Materials and Methods:
A multicenter cohort study identified 154 surgically resected hepatic cystic lesions that were pathologic confirmed as MCN (43) or BHC (111). Readers at each institution recorded imaging features previously identified as potential differentiating features from prior publications including lesion size, the presence or absence of a solid enhancing nodule, calcifications, septations, thick septations (3 mm or greater), all septations arising from an external macro-lobulation of the lesion, and whether there were other cystic lesions present in the liver.
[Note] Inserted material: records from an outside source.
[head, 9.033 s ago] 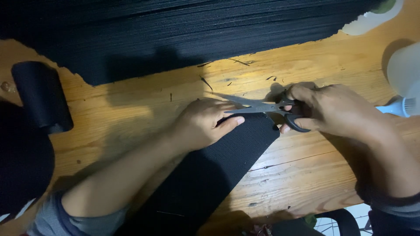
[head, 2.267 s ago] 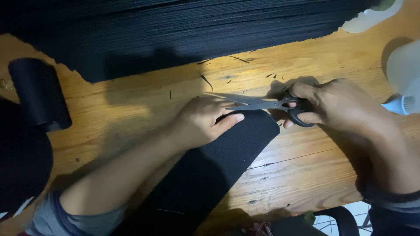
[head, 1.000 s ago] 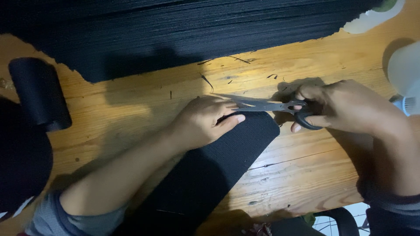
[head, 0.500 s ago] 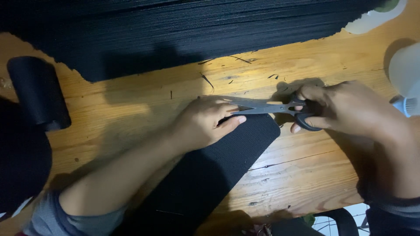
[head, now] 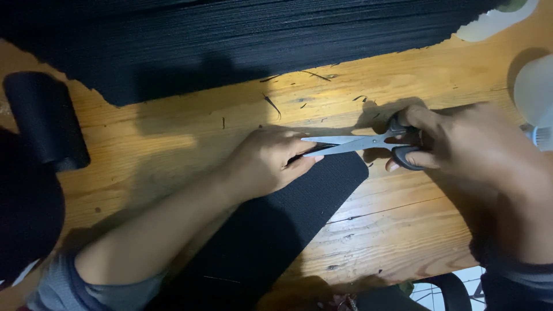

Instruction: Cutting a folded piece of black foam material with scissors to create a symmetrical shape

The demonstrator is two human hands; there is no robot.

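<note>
A long black strip of coarse material [head: 288,222] lies diagonally on the wooden table [head: 173,144]. My left hand [head: 271,161] presses down on the strip's upper end, fingers flat. My right hand [head: 461,144] grips the dark handles of a pair of scissors [head: 357,143]. The steel blades point left, slightly parted, with their tips at the fingers of my left hand along the strip's top edge.
A big sheet of black ribbed material [head: 230,40] covers the far side of the table. A black roll [head: 46,124] lies at the left. White objects [head: 536,86] stand at the right edge. Small black offcuts [head: 271,103] dot the wood.
The scissors have shifted slightly between frames along the strip's top edge, blades opening and closing a little. My left hand has stayed pressed on the strip.
</note>
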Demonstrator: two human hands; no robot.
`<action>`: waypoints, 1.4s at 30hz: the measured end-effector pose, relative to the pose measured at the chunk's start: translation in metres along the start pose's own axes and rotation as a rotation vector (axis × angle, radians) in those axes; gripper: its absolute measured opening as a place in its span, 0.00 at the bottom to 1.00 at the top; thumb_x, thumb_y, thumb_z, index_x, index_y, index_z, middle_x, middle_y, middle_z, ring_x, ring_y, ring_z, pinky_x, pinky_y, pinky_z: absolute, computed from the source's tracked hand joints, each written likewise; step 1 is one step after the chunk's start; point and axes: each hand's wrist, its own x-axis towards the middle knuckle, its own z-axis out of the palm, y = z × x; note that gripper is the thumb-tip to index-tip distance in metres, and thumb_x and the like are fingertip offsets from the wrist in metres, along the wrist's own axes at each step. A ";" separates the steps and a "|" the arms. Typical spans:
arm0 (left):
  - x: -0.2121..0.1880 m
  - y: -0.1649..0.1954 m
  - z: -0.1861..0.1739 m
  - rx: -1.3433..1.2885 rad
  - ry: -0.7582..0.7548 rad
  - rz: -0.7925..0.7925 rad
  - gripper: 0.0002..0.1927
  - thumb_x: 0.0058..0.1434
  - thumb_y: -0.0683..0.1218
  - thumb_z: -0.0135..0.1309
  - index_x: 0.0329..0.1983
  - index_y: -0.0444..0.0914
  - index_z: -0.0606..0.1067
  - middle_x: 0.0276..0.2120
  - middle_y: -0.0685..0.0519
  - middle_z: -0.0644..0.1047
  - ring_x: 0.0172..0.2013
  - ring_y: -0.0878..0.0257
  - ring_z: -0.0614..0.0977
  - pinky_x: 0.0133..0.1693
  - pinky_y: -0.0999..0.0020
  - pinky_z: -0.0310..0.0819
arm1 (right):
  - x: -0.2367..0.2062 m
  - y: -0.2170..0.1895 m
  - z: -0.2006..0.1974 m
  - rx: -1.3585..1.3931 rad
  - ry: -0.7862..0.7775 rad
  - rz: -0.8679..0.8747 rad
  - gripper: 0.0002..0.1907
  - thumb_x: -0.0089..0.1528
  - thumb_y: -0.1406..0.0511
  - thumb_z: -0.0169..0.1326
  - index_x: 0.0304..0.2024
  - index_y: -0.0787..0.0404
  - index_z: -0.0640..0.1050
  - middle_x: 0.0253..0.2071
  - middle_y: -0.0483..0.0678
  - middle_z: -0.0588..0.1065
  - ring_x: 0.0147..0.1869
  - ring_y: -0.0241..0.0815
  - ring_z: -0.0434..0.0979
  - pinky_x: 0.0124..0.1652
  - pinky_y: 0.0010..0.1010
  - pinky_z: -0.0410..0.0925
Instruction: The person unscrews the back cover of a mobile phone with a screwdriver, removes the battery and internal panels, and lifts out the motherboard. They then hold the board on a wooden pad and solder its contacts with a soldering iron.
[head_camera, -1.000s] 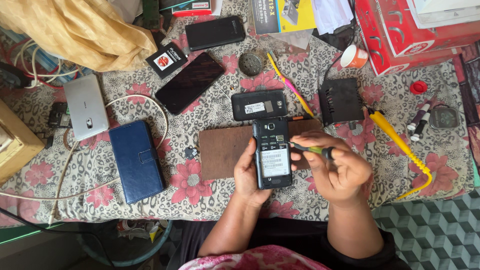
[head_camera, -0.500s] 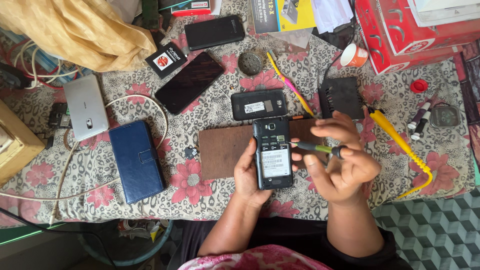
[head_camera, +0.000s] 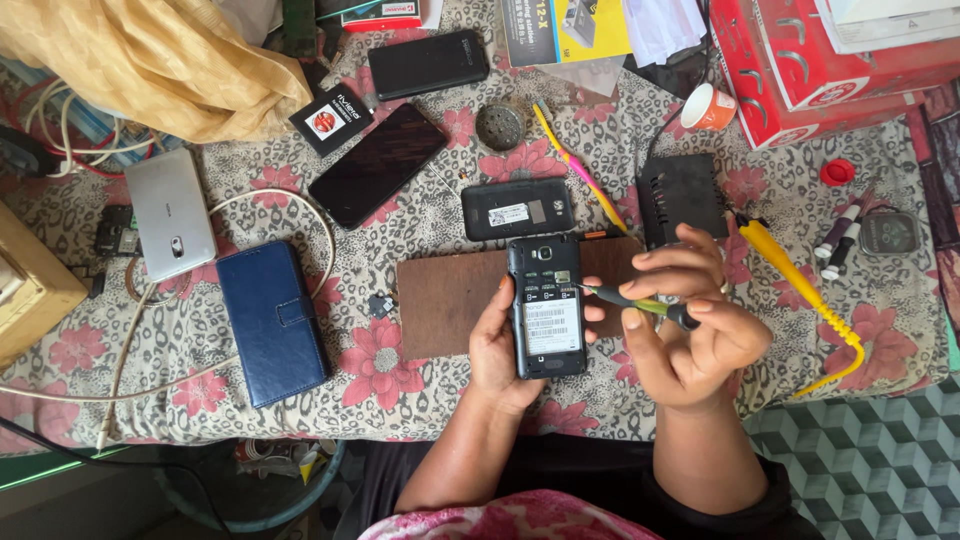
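**Opened phone on the brown mat: screwdriver at the upper frame**

Moved since half a second ago: right hand (head_camera: 690, 325) sits lower and nearer the opened phone (head_camera: 546, 305), and the screwdriver tip now meets the phone's upper right edge instead of hovering off to the side.

- Opened phone: back cover off, label and inner frame showing; lies upright on the brown mat (head_camera: 450, 300), at its middle.
- Left hand (head_camera: 497, 345): closed around the phone's left edge and lower corner, steadying it.
- Right hand: fingers pinched on a small screwdriver (head_camera: 640, 305) with green shaft and black cap, just right of the phone.
- Second black phone (head_camera: 517, 208): just above the opened phone, back up.
- Black box (head_camera: 682, 195): above and right of it.
- Blue wallet case (head_camera: 272, 320): well to its left.

Step, as judged: working a screw in the frame. Next move calls for a seated tip, straight pressure and a firm left-hand hold.
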 end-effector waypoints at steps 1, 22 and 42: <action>0.000 0.000 0.000 -0.001 -0.001 0.001 0.36 0.77 0.62 0.34 0.69 0.27 0.66 0.61 0.32 0.74 0.51 0.45 0.83 0.51 0.52 0.80 | 0.000 0.000 0.000 -0.028 0.005 -0.023 0.29 0.61 0.72 0.57 0.56 0.50 0.55 0.42 0.53 0.73 0.50 0.52 0.74 0.67 0.61 0.59; 0.001 -0.002 -0.004 -0.013 0.023 0.001 0.37 0.77 0.62 0.33 0.69 0.25 0.65 0.61 0.31 0.73 0.50 0.44 0.83 0.51 0.52 0.80 | 0.001 -0.002 -0.001 -0.069 -0.028 -0.033 0.28 0.64 0.71 0.58 0.59 0.50 0.59 0.47 0.54 0.75 0.51 0.51 0.75 0.67 0.57 0.57; 0.003 -0.001 -0.003 0.017 0.049 0.005 0.37 0.76 0.62 0.32 0.70 0.26 0.65 0.61 0.31 0.73 0.51 0.45 0.83 0.50 0.52 0.80 | -0.006 0.002 -0.004 0.008 0.001 0.046 0.23 0.65 0.74 0.53 0.55 0.52 0.58 0.43 0.51 0.77 0.53 0.51 0.76 0.70 0.57 0.55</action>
The contribution of each of these features to differentiating MCN from BHC was assessed by univariate, multivariate and machine learning (Random-Forrest) analyses to develop an optimal classification system.

Results:
Several imaging features demonstrated statistical significance on univariate or multivariate analysis. However, only three imaging features were found by machine learning to significantly contribute to a potential classification system: 1) solid enhancing nodule, 2) all septations arising from an external macro-lobulation, and 3) if the lesion was a solitary cystic liver lesion. The optimal classification test-set was 93.5% accurate (95% CI 90.2-97.8) for differentiating MCN from BHC. From this data, an optimized diagnostic flow chart and four-part classification schema could be produced: class 1 lesions represented BHC in 97% of cases (63 % of total lesions); class 2 BHC 89% (8% of lesions); class 3 MCN 88% (27%); and class 4 MCN 100% (2%).

Conclusion:
This multi-center study was able to use machine learning to develop a highly accurate classification system for differentiation of hepatic MCN from BHC. This system is likely useful in risk-stratifying cystic hepatic lesions and has practical implications as it could be readily applied to clinical practice.